«Era Giuseppe bello di forme e avvenente di aspetto». Così dice la Bibbia. Ma quello era un altro Giuseppe. Era il figlio prediletto del patriarca Giacobbe, venduto per invidia dai fratelli ai mercanti d'Egitto e del quale vanamente si invogliò la moglie di Putifarre, la quale gli diceva: «Giaci con me». Ma egli scappava e così divenne viceré d'Egitto. Quando il popolo andava a chiedere qualcosa al Faraone, questi diceva: «Ite ad Joseph!», andate da Giuseppe.
Quell'«Ite ad Joseph»! è passato poi, nella storia della pietà cristiana, all'altro Giuseppe, quello dei Vangeli, lo sposo di Maria di Nazareth, "padre putativo" di Gesù «Ite ad Joseph!», dicevano i predicatori ai più fedeli, indirizzandoli, per richiesta di grazie, al Gloriosissimo patriarca san Giuseppe, capo e custode della più santa delle famiglie, patrono della Chiesa e dei moribondi. E li esortavano a recitare per sette domeniche la preghiera delle «Sette allegrezze e dei sette dolori» di san Giuseppe, corredata di indulgenza plenaria.
«Ite ad Joseph!», ha detto anche Giovanni Paolo II, dedicandogli l’Esortazione apostolica "Redemptoris custos", custode del Redentore. E anch'egli consiglia la preghiera composta dal suo predecessore Leone XIII: «Allontana da noi, o padre amantissimo, questa peste di errori e di vizi…, assistici propizio dal cielo in questa lotta col potere delle tenebre…, e come un tempo scampasti dalla morte la minacciata vita del pargoletto Gesù, così ora difendi la santa chiesa di Dio dalle ostili insidie e da ogni avversità».
Questo Giuseppe di Nazareth, dunque, come si usava ai suoi tempi, sui vent'anni, aveva sposato Maria, di età sui quattordici anni.
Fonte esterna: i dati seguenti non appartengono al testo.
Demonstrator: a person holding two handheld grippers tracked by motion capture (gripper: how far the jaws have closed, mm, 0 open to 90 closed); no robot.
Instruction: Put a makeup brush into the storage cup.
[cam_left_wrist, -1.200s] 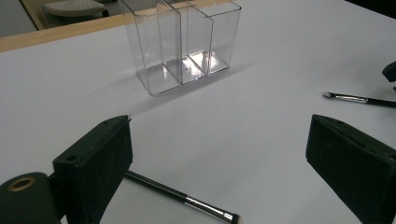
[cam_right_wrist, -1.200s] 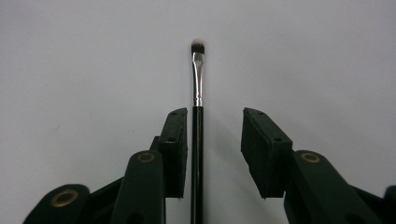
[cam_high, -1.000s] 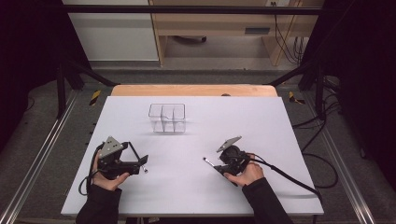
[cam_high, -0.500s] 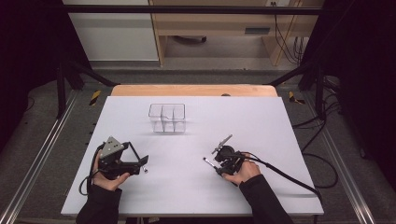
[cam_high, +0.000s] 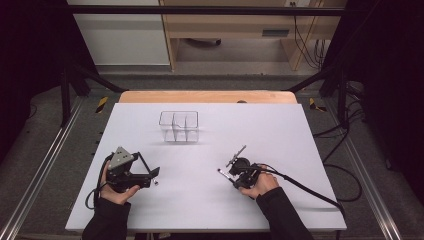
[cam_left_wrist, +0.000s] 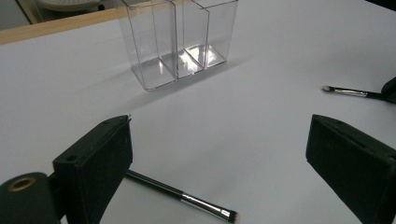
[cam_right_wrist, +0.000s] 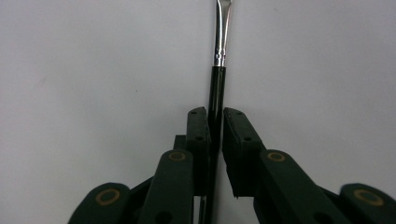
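Observation:
A clear three-compartment holder (cam_high: 179, 126) (cam_left_wrist: 177, 42) stands empty on the white table (cam_high: 260, 130). My right gripper (cam_high: 232, 174) (cam_right_wrist: 215, 114) lies low at the front right. Its jaws have just been closing and are shut on the black handle of a thin silver-ferruled brush (cam_right_wrist: 217, 79), whose tip (cam_high: 221, 172) points left. My left gripper (cam_high: 154, 175) (cam_left_wrist: 219, 126) rests at the front left with its jaws wide open. A second thin brush (cam_left_wrist: 187, 198) lies flat on the table, partly under the left jaw and untouched by the pads. The left gripper view also shows the first brush (cam_left_wrist: 348, 91).
The table's wooden back edge (cam_high: 207, 96) lies just behind the holder. A black cable (cam_high: 310, 190) trails from the right gripper across the front right corner. Metal frame rails (cam_high: 45, 165) run along both sides on the floor.
The right gripper has rolled onto its side and shifted slightly left, and its jaws have closed on the brush handle. The left gripper and the holder have not moved.

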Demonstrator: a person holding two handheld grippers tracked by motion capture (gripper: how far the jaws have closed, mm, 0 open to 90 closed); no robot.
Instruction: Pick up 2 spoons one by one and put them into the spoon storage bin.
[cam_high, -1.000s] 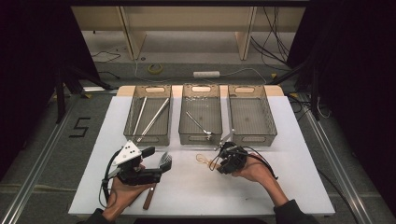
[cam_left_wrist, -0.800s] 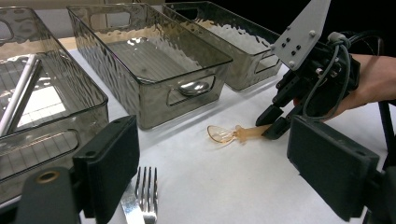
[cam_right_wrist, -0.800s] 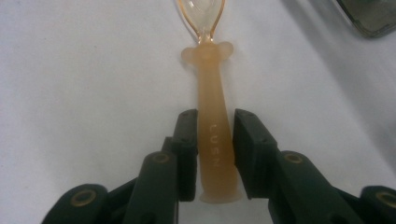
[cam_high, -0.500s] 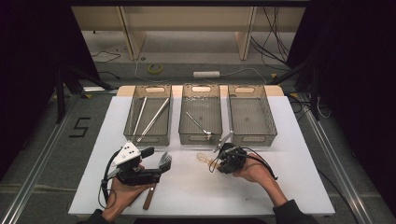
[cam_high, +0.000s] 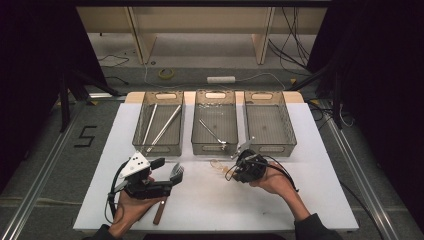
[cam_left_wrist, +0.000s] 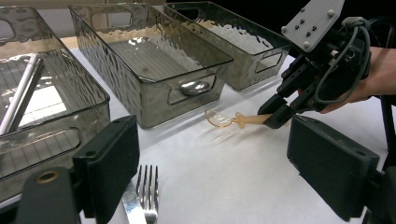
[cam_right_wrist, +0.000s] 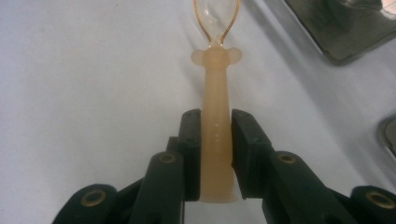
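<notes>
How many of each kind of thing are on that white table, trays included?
Trays: 3
Metal sticks: 2
Metal spoon: 1
Amber plastic spoon: 1
Fork: 1
Total: 8

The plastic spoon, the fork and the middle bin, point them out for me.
plastic spoon (cam_right_wrist: 215, 140), right gripper view, on its handle
fork (cam_left_wrist: 148, 196), left gripper view, on its prongs
middle bin (cam_high: 215, 148), high view, on its near wall

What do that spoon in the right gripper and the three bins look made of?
Spoon: likely plastic; matte, pale, translucent handle and clear amber bowl. Right gripper clamps its handle. Bins: probably smoky clear plastic with a rippled, glossy finish; the white table shows through the walls.
</notes>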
Maria era una ragazza bellissima, come dice anche la Chiesa quando canta il "Toto pulchra es Maria", tutta bella sei, o Maria.
E io penso che anche Giuseppe, come il suo antico omonimo egiziano, era bello di forme e avvenente d'aspetto. Insomma, quella era veramente la più bella coppia del mondo, sotto tutti gli aspetti, spirituale e fisico. Ma a quella bella coppia capitò questa storia di Gesù. Una storia che è tutta dentro la fede. Chi è fuori della fede può anche ridere su questo giovanotto di Nazareth, falegname di campagna, costretto a credere che un figlio arrivi dal cielo, e portato non dalla cigogna, ma dalla colomba dello Spirito Santo.
Chi crede in Gesù vede invece la sua fede così: Gesù entra nella storia come un uomo comune (nasce da una madre), ma per un intervento straordinario dello Spirito di Dio. Egli non è figlio della carne e del sangue, come dice san Giovanni, ma il dono di Dio all'umanità.
E' per questo che Gesù proviene da Dio anche generativamente. Ma, per il mondo ebraico, il Messia doveva essere anche "figlio di Davide". Questo collegamento avviene attraverso Giuseppe che, pur ridotto in povertà, discende dall'antico re d'Israele. Se Gesù è "figlio di Davide" lo è perché è "figlio" di Giuseppe. Questi ne è il padre "legale" non solo perché lo difende e lo rappresenta davanti alle autorità del suo popolo, ma soprattutto perché attua con la sua paternità la legge del messianismo davidico.
La cosa, di certo, è un po' intricata teologicamente. Allora, forse è più facile ripiegare sulla devozione. San Giuseppe, patrono dei moribondi, è invocato per la buona morte, o almeno lo era una volta, quando c'era un po' più di gente che pregava. Ma Dio sa se, anche oggi, abbiamo bisogno di vivere e morire in pace. Perciò è ancora buona la vecchia preghiera di Leone XIII: «O beato Giuseppe, stendi ognora sopra ciascuno di noi il tuo patrocinio, acciocché a tuo esempio e mercé il tuo soccorso, possiamo virtuosamente vivere e piamente morire e conseguire l'eterna beatitudine in cielo. Amen».